**REQUIRED ACTION:**
Return every line of the records, exact and in full, until you have returned the line with "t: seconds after", and include none of the pictures.

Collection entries
________________

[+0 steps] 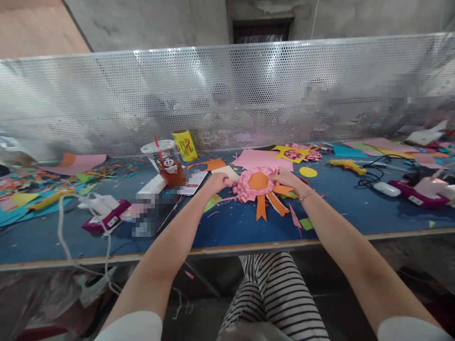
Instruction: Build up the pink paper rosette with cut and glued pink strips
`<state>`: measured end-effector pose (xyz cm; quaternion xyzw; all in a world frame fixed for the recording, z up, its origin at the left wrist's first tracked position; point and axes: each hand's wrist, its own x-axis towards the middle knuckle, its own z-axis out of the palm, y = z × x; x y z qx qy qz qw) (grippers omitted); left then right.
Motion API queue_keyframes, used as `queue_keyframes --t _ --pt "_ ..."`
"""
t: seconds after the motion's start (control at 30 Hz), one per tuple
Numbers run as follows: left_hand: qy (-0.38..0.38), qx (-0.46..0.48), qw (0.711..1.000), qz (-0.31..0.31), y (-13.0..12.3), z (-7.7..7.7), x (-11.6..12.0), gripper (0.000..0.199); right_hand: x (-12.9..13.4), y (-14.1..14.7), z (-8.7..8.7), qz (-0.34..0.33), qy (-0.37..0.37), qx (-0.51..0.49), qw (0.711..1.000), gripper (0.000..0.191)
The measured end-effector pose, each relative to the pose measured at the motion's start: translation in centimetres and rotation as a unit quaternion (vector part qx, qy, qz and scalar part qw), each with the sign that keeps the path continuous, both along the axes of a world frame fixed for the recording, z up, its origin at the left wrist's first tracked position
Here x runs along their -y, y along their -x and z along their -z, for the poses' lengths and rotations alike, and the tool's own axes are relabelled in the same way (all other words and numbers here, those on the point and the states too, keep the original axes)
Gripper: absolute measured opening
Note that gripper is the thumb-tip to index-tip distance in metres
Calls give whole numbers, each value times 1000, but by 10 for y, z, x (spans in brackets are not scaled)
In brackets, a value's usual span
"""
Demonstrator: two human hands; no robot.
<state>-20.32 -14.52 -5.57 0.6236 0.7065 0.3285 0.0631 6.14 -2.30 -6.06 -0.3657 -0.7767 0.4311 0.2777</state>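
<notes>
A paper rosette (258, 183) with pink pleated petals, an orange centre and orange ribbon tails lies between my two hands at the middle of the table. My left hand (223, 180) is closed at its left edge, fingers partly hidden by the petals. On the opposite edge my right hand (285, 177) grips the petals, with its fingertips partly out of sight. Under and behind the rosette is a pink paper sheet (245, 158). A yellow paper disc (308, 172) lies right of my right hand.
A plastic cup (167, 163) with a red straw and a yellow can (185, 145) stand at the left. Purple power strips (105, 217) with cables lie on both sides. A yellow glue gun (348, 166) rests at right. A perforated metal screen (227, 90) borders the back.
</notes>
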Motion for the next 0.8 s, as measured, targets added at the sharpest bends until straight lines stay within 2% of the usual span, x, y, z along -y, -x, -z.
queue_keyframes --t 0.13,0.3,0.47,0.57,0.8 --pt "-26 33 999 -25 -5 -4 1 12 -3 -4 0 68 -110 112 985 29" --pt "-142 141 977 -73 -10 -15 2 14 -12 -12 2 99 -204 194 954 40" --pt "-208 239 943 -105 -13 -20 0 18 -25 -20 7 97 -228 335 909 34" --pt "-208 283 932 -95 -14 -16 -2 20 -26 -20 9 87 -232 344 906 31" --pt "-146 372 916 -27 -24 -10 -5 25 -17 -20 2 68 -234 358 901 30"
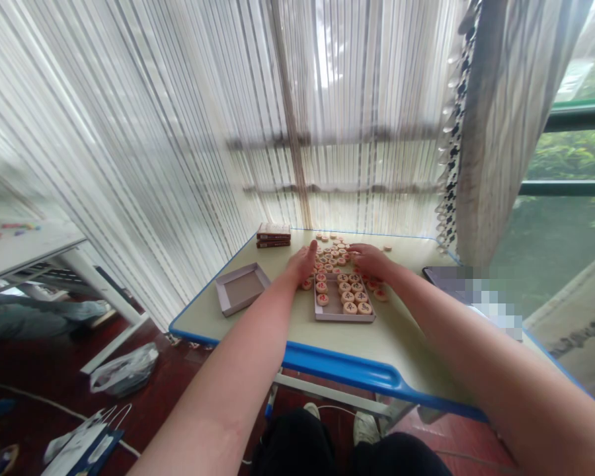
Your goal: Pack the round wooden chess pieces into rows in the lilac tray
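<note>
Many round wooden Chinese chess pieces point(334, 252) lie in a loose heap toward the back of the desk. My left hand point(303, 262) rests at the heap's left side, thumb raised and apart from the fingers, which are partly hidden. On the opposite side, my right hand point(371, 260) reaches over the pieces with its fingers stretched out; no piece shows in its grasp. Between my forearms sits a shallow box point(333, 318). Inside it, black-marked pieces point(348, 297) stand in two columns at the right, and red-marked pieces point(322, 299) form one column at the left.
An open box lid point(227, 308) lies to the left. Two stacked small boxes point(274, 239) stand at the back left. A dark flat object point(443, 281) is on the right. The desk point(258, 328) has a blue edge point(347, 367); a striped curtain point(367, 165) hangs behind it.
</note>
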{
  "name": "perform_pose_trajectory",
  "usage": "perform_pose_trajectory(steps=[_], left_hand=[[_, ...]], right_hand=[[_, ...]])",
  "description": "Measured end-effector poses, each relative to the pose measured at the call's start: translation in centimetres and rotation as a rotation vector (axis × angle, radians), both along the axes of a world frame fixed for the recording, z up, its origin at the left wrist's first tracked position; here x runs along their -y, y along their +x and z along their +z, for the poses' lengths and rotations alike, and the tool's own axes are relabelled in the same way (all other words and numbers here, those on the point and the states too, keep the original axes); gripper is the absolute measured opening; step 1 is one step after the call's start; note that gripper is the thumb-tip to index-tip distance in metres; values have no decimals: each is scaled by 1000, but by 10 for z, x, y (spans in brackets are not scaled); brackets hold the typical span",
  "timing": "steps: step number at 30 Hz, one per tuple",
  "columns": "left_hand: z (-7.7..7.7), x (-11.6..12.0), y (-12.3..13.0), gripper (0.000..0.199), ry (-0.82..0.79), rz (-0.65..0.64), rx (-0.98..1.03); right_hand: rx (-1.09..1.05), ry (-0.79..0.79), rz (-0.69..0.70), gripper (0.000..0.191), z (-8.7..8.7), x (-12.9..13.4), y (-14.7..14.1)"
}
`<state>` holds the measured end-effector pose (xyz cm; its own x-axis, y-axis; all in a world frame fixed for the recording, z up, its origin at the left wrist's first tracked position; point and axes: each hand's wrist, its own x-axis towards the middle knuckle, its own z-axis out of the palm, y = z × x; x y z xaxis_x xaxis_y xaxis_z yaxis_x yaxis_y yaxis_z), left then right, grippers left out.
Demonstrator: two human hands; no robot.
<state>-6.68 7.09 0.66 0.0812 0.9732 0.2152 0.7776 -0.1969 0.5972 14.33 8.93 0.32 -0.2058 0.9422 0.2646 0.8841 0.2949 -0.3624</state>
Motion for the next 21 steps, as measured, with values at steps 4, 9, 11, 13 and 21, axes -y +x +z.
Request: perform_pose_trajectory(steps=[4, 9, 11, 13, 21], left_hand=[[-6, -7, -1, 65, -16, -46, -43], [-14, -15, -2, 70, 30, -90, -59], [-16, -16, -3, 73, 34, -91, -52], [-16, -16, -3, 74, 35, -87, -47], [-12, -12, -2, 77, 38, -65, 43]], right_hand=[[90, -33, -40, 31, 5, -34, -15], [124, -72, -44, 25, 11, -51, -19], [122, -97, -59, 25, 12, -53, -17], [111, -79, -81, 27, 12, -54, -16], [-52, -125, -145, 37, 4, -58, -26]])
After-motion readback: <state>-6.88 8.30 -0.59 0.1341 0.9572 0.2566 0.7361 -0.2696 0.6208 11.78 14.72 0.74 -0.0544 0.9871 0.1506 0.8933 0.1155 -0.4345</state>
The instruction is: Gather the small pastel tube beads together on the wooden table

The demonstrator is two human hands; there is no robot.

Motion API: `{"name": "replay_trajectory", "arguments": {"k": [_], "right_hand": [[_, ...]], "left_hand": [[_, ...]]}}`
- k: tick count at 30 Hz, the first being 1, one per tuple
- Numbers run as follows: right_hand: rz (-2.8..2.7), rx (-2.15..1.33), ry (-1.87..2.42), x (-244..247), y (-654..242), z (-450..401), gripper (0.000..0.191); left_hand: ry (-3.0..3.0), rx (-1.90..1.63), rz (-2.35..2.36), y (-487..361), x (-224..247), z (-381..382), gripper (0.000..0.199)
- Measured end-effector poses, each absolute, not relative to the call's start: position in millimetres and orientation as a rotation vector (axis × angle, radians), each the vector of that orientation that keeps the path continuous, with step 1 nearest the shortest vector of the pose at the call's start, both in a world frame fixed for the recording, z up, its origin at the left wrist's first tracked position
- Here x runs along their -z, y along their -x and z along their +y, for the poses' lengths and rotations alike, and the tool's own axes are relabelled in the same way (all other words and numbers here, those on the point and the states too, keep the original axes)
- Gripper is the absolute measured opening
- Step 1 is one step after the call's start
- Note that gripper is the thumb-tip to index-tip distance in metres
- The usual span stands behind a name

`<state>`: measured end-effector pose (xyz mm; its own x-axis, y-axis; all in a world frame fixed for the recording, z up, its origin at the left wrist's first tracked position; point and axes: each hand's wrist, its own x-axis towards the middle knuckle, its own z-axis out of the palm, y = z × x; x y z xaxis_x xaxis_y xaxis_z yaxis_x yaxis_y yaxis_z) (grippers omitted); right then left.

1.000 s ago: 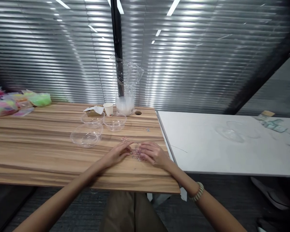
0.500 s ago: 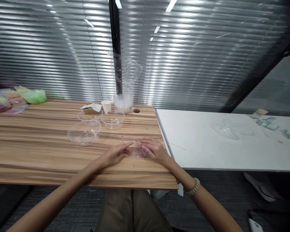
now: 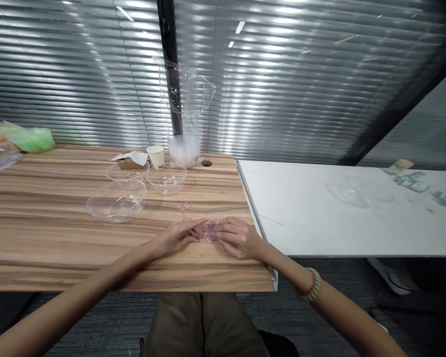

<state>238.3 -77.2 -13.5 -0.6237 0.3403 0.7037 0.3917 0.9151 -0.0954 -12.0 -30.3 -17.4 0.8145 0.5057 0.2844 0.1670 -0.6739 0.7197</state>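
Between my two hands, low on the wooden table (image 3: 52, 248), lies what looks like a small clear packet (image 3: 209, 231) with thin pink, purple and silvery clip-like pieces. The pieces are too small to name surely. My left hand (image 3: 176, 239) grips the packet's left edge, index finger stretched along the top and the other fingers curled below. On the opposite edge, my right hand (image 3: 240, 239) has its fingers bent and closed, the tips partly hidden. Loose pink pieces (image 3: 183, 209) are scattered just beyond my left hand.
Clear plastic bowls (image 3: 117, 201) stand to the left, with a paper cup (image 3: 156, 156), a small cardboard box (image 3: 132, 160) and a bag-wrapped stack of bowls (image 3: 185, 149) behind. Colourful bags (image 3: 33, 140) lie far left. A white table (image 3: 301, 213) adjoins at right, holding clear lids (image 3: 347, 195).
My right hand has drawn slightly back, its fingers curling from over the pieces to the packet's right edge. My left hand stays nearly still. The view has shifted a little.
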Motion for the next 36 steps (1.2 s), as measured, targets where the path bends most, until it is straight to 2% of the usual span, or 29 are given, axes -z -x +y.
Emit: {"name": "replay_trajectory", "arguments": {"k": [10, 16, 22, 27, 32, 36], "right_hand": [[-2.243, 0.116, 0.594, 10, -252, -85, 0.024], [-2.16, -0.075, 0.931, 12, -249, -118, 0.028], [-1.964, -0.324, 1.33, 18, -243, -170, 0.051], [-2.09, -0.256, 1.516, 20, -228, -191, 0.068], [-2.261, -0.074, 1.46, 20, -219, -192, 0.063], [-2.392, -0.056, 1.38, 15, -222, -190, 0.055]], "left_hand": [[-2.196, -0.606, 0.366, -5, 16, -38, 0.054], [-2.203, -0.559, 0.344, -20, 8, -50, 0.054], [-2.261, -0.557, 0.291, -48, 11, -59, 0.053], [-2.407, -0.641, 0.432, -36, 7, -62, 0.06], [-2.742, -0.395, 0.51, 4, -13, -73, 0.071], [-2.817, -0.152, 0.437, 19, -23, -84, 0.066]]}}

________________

**SOLUTION TO THE PROBLEM:**
[+0 steps] 
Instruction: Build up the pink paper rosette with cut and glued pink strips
`<state>`: measured end-effector pose (xyz cm; quaternion xyzw; all in a world frame fixed for the recording, z up, its origin at the left wrist's first tracked position; point and axes: each hand's wrist, its own x-axis towards the middle knuckle, its own z-axis out of the palm, y = z × x; x y z qx qy qz qw) (grippers omitted); left then right.
Motion API queue_keyframes, used as `queue_keyframes --t _ --pt "_ ..."`
"""
t: seconds after the motion's start (control at 30 Hz), one per tuple

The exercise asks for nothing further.